→ Exercise: Retype each line below precisely and omit all images.

→ Supplied data:
◇ ◇ ◇ ◇ ◇

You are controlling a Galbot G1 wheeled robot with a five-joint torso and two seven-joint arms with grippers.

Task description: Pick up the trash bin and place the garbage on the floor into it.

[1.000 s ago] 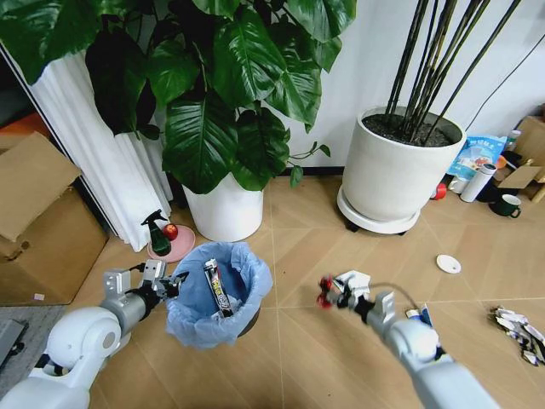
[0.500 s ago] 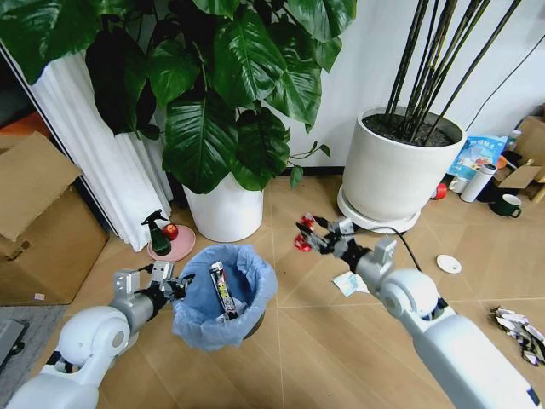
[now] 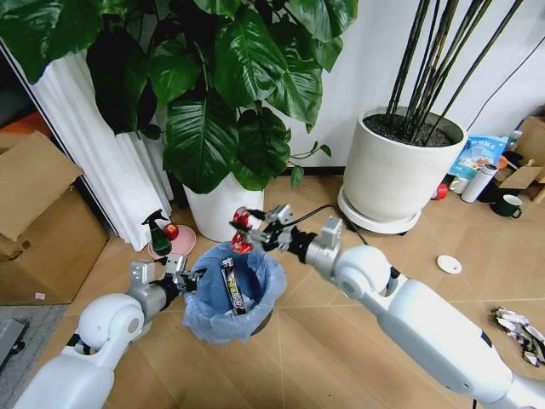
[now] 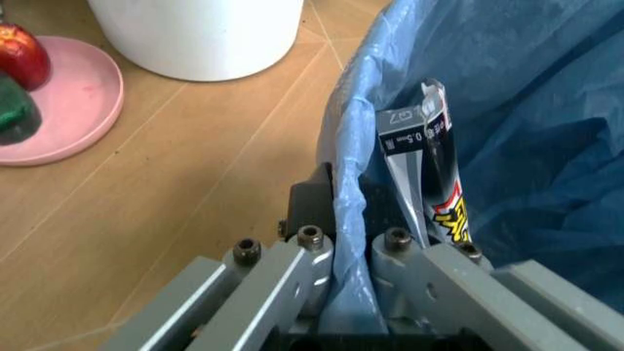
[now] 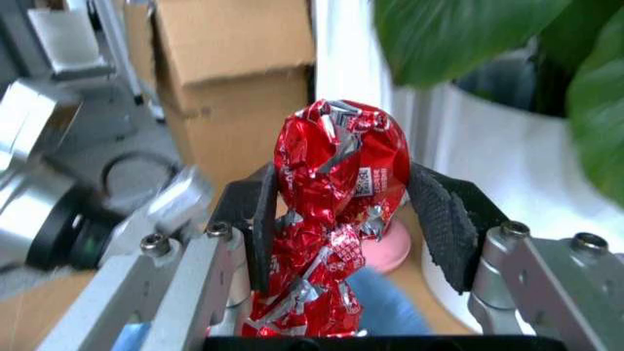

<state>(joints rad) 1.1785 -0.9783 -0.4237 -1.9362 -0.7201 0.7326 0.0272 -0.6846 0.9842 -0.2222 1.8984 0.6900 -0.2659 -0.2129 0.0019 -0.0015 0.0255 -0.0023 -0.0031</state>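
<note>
The trash bin (image 3: 255,294), a small dark bin lined with a light-blue bag, sits low on the wooden floor (image 3: 341,358). My left gripper (image 3: 184,278) is shut on its near rim; in the left wrist view the gripper (image 4: 343,201) pinches the bag's edge (image 4: 346,241). A black printed wrapper (image 3: 232,288) (image 4: 434,183) stands inside. My right gripper (image 3: 243,230) (image 5: 341,186) hovers over the bin's far rim, shut on a crushed red wrapper (image 3: 241,223) (image 5: 337,168). More garbage lies on the floor: a white disc (image 3: 449,264) and crumpled printed wrappers (image 3: 518,328).
Two large white plant pots (image 3: 223,211) (image 3: 393,175) stand behind the bin. A pink dish (image 3: 170,244) with a spray bottle (image 3: 157,232) sits to the left, beside cardboard boxes (image 3: 38,217). Cups and a bottle (image 3: 477,181) crowd the far right corner.
My right gripper carried the red wrapper up and left, from near the floor at centre-right to above the bin. The left arm shifted the bin slightly right.
</note>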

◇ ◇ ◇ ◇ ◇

→ Response to this exercise:
You are controlling a Galbot G1 wheeled robot with a five-joint torso and two seven-joint arms with grippers.

Task description: Pick up the trash bin and place the garbage on the floor into it.

[1.000 s ago] 
[0.500 s ago] 
[now] 
[now] 
[now] 

<state>(joints rad) 1.1785 -0.9783 -0.4237 -1.9362 -0.7201 0.7326 0.0272 -0.6846 0.9842 -0.2222 1.8984 0.6900 -0.2659 -0.2129 0.0019 -0.0015 0.0255 -0.0023 -0.0031</state>
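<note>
The trash bin (image 3: 255,294), a small dark bin lined with a light-blue bag, sits low on the wooden floor (image 3: 341,358). My left gripper (image 3: 184,278) is shut on its near rim; in the left wrist view the gripper (image 4: 343,201) pinches the bag's edge (image 4: 346,241). A black printed wrapper (image 3: 232,288) (image 4: 434,183) stands inside. My right gripper (image 3: 243,230) (image 5: 341,186) hovers over the bin's far rim, shut on a crushed red wrapper (image 3: 241,223) (image 5: 337,168). More garbage lies on the floor: a white disc (image 3: 449,264) and crumpled printed wrappers (image 3: 518,328).
Two large white plant pots (image 3: 223,211) (image 3: 393,175) stand behind the bin. A pink dish (image 3: 170,244) with a spray bottle (image 3: 157,232) sits to the left, beside cardboard boxes (image 3: 38,217). Cups and a bottle (image 3: 477,181) crowd the far right corner.
My right gripper carried the red wrapper up and left, from near the floor at centre-right to above the bin. The left arm shifted the bin slightly right.
</note>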

The exercise concludes with this answer.